Aquí estamos, en la cúspide de lo que podría ser el próximo gran salto tecnológico: la inteligencia artificial general (AGI). Pero, ¿quién vigila al vigilante? Esa es la pregunta del millón. Y es que The OpenAI Files nos ha puesto a todos a pensar seriamente sobre los dilemas éticos y de supervisión que rodean a OpenAI y su carismático líder, Sam Altman.
OpenAI empezó con una promesa noble: IA para el bien de la humanidad. Pero, como sucede a menudo, el idealismo chocó de frente con la cruda realidad del mercado. Para seguir a flote, OpenAI tuvo que transformarse en una estructura híbrida, que ya no es del todo altruista. Eliminaron el tope a los beneficios para contentar a los inversores, lo que lleva a preguntarnos: ¿dónde quedó la justicia intergeneracional que tanto pregonaban?

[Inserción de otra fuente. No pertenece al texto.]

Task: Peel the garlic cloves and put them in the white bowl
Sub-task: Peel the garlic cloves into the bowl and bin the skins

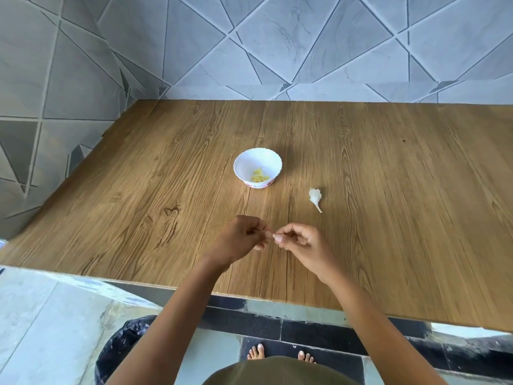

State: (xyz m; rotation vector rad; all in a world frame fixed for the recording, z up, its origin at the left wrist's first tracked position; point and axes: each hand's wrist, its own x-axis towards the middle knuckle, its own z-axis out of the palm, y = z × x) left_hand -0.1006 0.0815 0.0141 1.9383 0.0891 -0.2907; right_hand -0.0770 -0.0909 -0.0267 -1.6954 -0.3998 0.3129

El informe también destapa una «cultura de imprudencia». Productos lanzados sin las debidas evaluaciones de seguridad, conflictos de interés y un liderazgo que algunos describen como caótico. La advertencia de que Sam Altman no debería tener el dedo sobre el botón de la AGI es bastante reveladora.
La cuestión es, ¿cómo aseguramos que la AGI se desarrolle de manera ética y responsable? Las propuestas incluyen desde auditorías algorítmicas internacionales hasta transparencia en los procesos de entrenamiento. Porque, al igual que la imprenta o la revolución industrial, la AGI tiene el potencial de cambiar el mundo. Pero sin supervisión adecuada, también podría amplificar desigualdades y conflictos. Así que, tal vez, es hora de pensar en un nuevo contrato social para la era de la inteligencia artificial.